Preface

In 2D photonic crystals, different lattice types possess completely different band structures. The base settings in FDTD simulations vary with the different lattice types. In this case, a 2D triangular-lattice photonic crystal formed by air cylinders arranged in parallel in the medium is constructed, and its bandstructure is calculated. Based on the following example, some special settings and precautions for FDTD simulation of non-rectangular lattice photonic crystals are introduced.

Simulation settings

Device introduction

The FDTD solver is used to analyze the bandstructure of a triangular-lattice photonic crystal consisting of periodically arranged air cylinders in a homogeneous medium. Similar to the 2D square-lattice photonic crystal, the periodic arrangement of air cylinders in homogeneous media also realizes the periodic refractive index distribution, forming a photonic bandgap, which prevents some specific frequencies of light from entering the structure. In this photonic crystal, the refractive index of the dielectric material is 2, the radius $r$ of the periodically arranged air cylinder is 200 nm, and the lattice spacing $a$ of the triangular-lattice is 500 nm.

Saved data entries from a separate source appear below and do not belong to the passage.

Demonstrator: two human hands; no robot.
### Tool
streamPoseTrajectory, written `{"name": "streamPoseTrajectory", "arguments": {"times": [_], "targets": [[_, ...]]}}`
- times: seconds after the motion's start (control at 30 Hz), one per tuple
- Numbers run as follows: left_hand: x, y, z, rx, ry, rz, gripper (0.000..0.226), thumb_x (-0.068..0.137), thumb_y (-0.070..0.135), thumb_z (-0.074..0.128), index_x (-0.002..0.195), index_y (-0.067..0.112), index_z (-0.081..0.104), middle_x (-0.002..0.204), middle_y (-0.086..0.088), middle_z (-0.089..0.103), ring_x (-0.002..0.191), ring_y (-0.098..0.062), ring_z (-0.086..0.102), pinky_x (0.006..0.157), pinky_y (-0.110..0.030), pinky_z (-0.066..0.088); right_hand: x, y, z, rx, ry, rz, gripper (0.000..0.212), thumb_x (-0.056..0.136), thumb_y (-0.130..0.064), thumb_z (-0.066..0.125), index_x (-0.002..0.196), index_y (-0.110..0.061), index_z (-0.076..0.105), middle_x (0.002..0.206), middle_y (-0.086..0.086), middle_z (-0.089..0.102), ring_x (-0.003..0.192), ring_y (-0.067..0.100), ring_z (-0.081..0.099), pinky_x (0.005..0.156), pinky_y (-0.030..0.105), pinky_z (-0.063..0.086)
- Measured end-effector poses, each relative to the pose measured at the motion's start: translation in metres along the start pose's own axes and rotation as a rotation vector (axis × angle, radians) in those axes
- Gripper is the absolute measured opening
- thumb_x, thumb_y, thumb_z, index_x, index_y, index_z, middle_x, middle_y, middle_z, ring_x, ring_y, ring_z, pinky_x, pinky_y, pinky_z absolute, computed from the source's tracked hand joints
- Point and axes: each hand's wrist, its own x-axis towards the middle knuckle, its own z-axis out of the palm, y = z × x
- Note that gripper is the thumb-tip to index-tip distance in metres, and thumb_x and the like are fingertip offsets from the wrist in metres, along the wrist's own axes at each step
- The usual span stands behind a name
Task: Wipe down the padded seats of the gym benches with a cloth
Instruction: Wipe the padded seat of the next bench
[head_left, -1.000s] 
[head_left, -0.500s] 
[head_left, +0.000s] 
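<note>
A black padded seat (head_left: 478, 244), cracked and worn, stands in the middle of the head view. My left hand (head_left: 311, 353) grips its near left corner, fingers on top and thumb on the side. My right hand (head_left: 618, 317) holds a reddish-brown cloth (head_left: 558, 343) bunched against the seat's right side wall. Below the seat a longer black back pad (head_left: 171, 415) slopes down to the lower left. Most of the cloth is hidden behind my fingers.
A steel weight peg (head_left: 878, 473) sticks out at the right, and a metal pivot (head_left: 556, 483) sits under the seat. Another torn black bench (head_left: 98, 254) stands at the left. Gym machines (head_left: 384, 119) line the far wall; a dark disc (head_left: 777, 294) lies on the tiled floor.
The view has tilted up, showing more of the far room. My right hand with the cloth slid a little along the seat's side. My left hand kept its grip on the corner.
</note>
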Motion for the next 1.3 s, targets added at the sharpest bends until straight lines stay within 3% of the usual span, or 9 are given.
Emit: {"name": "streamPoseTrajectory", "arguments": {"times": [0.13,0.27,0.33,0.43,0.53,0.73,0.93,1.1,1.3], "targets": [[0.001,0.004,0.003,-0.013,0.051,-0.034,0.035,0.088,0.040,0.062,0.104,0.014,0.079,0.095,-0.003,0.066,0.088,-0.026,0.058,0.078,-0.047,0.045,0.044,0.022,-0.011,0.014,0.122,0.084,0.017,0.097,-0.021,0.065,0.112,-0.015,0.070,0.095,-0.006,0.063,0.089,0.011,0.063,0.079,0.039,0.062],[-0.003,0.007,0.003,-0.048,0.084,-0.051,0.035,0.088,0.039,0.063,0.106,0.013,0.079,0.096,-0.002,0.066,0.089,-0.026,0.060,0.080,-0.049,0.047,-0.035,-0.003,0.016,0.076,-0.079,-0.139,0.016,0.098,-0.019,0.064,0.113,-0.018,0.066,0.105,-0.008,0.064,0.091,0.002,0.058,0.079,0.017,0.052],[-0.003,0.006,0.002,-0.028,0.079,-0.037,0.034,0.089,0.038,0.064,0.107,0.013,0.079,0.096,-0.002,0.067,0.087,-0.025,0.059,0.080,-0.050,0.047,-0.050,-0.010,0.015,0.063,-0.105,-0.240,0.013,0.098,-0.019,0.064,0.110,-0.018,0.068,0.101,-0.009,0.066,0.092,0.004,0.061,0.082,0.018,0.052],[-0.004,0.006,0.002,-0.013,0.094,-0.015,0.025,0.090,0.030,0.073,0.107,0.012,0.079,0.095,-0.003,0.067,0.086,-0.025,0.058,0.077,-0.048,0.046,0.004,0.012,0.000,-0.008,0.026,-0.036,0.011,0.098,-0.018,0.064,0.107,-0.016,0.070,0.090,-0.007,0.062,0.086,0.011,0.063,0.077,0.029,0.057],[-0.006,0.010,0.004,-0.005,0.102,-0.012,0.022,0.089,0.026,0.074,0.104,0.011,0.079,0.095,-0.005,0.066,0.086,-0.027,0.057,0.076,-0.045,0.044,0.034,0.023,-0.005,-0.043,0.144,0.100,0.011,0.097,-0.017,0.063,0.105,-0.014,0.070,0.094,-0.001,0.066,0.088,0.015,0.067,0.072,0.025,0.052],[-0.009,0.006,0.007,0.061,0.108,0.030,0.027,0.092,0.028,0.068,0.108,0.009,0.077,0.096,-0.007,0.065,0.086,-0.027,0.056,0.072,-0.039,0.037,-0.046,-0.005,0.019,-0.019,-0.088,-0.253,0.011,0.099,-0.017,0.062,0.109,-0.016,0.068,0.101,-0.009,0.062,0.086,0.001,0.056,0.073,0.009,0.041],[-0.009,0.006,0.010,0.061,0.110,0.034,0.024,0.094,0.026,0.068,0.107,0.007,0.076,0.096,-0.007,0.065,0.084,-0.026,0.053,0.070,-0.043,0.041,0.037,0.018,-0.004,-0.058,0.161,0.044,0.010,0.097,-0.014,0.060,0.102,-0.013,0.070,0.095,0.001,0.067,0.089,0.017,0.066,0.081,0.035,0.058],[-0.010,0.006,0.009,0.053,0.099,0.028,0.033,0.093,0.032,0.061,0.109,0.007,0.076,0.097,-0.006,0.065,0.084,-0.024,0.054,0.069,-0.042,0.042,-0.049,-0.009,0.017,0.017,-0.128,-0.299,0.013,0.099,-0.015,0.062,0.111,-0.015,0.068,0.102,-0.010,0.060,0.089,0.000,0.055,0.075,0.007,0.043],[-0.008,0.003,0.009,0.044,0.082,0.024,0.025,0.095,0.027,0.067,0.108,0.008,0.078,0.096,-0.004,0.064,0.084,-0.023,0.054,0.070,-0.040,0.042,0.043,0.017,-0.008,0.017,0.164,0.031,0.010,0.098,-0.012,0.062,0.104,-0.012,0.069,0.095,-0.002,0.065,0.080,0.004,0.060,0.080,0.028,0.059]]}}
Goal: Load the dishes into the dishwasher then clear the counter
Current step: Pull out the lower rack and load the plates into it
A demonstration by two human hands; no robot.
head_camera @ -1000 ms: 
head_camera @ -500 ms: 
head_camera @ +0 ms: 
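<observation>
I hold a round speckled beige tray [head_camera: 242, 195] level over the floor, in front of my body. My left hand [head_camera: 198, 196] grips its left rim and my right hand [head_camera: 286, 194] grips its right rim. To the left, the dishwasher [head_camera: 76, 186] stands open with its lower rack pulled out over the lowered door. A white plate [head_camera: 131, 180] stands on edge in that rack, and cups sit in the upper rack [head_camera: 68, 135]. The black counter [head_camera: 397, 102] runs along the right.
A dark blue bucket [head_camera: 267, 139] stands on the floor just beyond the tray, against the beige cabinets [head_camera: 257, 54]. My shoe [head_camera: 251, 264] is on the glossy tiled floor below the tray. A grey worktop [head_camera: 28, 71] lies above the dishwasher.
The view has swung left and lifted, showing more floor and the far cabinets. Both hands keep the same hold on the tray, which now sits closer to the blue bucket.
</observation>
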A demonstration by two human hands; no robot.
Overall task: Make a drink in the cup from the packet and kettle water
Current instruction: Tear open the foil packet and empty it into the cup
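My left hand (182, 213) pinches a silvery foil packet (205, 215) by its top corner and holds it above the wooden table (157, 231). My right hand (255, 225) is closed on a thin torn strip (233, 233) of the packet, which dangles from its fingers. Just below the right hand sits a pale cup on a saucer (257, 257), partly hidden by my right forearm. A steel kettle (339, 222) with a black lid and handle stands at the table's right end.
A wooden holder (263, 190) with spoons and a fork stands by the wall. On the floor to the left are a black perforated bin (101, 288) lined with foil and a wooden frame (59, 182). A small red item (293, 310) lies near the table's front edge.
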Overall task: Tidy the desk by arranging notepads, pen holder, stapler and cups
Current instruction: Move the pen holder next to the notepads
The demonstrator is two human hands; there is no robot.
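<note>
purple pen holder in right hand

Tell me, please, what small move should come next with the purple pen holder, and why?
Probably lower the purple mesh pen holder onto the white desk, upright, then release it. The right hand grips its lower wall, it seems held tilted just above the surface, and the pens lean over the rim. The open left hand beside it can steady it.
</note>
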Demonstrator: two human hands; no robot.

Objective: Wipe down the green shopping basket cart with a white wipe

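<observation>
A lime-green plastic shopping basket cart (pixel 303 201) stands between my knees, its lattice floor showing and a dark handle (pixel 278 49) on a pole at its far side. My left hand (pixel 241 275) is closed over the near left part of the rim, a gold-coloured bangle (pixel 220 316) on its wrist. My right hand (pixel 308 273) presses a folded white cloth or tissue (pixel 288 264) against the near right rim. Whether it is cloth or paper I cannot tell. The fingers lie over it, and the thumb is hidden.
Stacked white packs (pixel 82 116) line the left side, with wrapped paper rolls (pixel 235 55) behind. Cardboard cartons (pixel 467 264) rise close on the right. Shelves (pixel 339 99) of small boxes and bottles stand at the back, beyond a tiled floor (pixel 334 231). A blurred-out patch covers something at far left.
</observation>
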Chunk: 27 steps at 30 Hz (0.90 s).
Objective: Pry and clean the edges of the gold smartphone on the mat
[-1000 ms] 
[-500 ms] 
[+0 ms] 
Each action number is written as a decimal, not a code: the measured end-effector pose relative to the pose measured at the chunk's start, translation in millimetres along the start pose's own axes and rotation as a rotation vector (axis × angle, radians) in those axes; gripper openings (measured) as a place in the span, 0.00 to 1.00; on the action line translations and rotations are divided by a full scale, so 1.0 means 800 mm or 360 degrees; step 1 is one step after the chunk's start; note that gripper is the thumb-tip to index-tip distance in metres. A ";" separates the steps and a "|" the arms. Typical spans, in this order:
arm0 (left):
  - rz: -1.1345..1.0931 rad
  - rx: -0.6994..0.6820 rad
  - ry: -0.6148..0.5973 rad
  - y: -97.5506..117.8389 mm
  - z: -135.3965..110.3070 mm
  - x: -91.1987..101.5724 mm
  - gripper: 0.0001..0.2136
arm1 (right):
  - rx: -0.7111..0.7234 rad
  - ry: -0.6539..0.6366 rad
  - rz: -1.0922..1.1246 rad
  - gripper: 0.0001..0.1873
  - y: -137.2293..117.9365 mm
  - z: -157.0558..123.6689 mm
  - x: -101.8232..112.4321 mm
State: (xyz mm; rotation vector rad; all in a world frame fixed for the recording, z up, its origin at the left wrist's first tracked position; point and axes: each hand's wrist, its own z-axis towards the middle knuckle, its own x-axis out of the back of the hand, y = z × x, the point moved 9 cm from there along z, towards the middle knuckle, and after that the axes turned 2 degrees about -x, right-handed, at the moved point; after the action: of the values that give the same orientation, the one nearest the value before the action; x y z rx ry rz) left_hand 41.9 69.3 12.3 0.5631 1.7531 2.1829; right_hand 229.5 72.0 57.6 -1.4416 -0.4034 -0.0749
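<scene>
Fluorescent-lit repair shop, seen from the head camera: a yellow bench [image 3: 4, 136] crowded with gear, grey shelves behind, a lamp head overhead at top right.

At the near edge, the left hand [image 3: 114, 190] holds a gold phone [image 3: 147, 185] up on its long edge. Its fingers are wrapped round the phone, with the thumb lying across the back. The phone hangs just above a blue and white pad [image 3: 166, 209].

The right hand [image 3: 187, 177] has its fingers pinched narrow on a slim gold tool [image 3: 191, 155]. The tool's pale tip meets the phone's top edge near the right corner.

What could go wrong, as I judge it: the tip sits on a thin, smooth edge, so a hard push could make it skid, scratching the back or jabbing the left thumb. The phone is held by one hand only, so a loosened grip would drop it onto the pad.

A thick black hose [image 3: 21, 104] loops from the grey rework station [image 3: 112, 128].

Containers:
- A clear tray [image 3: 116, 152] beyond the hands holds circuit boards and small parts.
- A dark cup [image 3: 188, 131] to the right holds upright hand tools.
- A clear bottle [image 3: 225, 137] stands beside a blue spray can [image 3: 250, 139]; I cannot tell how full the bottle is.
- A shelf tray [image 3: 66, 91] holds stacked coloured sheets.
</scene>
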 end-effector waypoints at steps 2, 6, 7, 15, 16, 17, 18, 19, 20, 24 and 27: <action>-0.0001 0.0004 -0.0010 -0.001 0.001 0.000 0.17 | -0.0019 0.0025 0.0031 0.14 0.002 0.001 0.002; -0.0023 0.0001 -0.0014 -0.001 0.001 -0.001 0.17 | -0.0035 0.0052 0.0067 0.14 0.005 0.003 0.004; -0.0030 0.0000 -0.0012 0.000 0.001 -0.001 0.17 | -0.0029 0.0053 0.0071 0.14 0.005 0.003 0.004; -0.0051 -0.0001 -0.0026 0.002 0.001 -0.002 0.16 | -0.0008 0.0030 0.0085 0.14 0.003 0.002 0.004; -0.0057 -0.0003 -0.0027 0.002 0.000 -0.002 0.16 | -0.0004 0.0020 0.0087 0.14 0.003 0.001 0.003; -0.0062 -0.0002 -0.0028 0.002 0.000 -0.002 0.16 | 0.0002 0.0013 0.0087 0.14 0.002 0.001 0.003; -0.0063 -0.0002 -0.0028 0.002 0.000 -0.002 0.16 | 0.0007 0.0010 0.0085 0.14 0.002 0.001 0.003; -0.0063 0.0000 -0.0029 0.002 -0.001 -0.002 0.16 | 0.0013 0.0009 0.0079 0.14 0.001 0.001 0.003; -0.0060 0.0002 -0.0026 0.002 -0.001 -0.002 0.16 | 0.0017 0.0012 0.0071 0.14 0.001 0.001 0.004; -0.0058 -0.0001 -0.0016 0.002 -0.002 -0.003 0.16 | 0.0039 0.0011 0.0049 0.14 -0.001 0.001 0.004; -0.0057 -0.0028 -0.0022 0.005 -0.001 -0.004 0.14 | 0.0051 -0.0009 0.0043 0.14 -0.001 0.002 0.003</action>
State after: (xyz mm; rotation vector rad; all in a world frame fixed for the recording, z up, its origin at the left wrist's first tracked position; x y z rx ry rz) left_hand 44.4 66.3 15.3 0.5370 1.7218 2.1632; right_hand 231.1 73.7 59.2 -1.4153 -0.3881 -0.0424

For such triangular-lattice photonic crystals with non-rectangular lattice structure, at least two lattice cells are required in the FDTD simulation region.

Device construction

The simulation setup of this case is similar to the case of Bandstructure of 2D Square Lattice, and will not be repeated here. Please download the attached file for detailed information. Because the shape of the FDTD simulation region is limited by the rectangular mesh, the non-rectangular lattice structure can not be simulated with only one complete lattice periodic cell like the rectangular lattice structure. For photonic crystals with 2D triangular lattice or other non-rectangular lattice, the overall lattice structure can only be divided into rectangular regions suitable for FDTD solver. As shown in the figure below, the triangular lattice structure can be seen as a square lattice repeatedly arranged by the rectangular structure inside the green wireframe. Therefore, the simulation region is selected to be consistent with the wireframe, and the structure in it is simulated.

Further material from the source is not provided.